● **Your goal**
Going through the entries below, count each line containing the word "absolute". Report the number only.

BEGIN

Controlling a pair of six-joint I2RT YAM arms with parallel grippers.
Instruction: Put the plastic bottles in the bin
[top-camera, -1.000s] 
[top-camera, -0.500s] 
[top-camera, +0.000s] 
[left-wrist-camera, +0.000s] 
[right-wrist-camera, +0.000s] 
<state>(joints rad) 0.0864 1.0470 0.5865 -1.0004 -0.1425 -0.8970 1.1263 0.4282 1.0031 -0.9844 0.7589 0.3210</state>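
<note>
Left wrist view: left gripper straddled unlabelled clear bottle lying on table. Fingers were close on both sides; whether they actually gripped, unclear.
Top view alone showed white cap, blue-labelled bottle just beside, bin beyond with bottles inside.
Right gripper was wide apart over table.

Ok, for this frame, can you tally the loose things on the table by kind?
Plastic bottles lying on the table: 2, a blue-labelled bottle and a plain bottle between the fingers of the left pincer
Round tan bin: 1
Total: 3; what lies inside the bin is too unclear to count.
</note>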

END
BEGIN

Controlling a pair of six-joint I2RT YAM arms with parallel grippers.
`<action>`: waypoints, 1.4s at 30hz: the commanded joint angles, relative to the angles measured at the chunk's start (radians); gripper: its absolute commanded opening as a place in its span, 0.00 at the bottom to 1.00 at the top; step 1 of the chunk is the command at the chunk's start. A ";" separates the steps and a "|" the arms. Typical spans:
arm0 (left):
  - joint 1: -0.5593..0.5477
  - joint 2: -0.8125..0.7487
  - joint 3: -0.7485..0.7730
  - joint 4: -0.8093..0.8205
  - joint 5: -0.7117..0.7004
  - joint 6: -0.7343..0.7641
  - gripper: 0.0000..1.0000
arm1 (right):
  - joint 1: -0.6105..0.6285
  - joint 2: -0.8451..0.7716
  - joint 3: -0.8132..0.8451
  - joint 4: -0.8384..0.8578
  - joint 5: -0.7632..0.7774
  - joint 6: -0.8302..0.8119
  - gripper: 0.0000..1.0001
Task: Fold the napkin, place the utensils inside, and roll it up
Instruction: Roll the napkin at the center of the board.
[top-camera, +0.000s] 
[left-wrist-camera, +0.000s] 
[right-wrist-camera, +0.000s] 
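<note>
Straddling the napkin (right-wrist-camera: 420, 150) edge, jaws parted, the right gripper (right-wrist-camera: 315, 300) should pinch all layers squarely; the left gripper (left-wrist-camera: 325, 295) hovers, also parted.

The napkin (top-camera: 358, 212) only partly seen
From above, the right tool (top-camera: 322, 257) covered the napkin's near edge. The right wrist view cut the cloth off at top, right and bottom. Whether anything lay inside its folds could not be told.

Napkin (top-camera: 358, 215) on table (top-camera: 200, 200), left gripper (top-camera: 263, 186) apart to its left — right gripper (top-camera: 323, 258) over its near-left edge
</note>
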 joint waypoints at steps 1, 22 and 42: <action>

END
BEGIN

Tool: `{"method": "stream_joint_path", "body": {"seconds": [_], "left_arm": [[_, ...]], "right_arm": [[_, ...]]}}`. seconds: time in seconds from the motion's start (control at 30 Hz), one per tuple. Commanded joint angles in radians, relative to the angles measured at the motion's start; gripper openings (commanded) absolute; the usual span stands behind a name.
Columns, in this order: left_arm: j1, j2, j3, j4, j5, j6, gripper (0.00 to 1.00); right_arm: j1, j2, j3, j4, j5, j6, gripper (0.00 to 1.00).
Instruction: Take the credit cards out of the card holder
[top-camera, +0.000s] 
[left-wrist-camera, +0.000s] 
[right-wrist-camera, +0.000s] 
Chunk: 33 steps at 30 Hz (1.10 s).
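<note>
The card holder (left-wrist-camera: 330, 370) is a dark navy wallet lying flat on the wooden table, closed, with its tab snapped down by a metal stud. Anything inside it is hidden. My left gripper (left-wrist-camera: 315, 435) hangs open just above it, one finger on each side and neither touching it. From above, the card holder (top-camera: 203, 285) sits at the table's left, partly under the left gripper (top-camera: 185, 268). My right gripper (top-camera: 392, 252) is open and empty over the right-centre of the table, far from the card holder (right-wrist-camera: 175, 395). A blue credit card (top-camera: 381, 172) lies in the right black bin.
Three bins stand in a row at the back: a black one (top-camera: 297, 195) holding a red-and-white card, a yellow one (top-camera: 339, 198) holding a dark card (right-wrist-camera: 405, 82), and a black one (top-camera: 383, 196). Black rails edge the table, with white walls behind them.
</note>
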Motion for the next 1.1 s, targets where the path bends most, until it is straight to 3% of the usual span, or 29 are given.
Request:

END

● **The answer**
2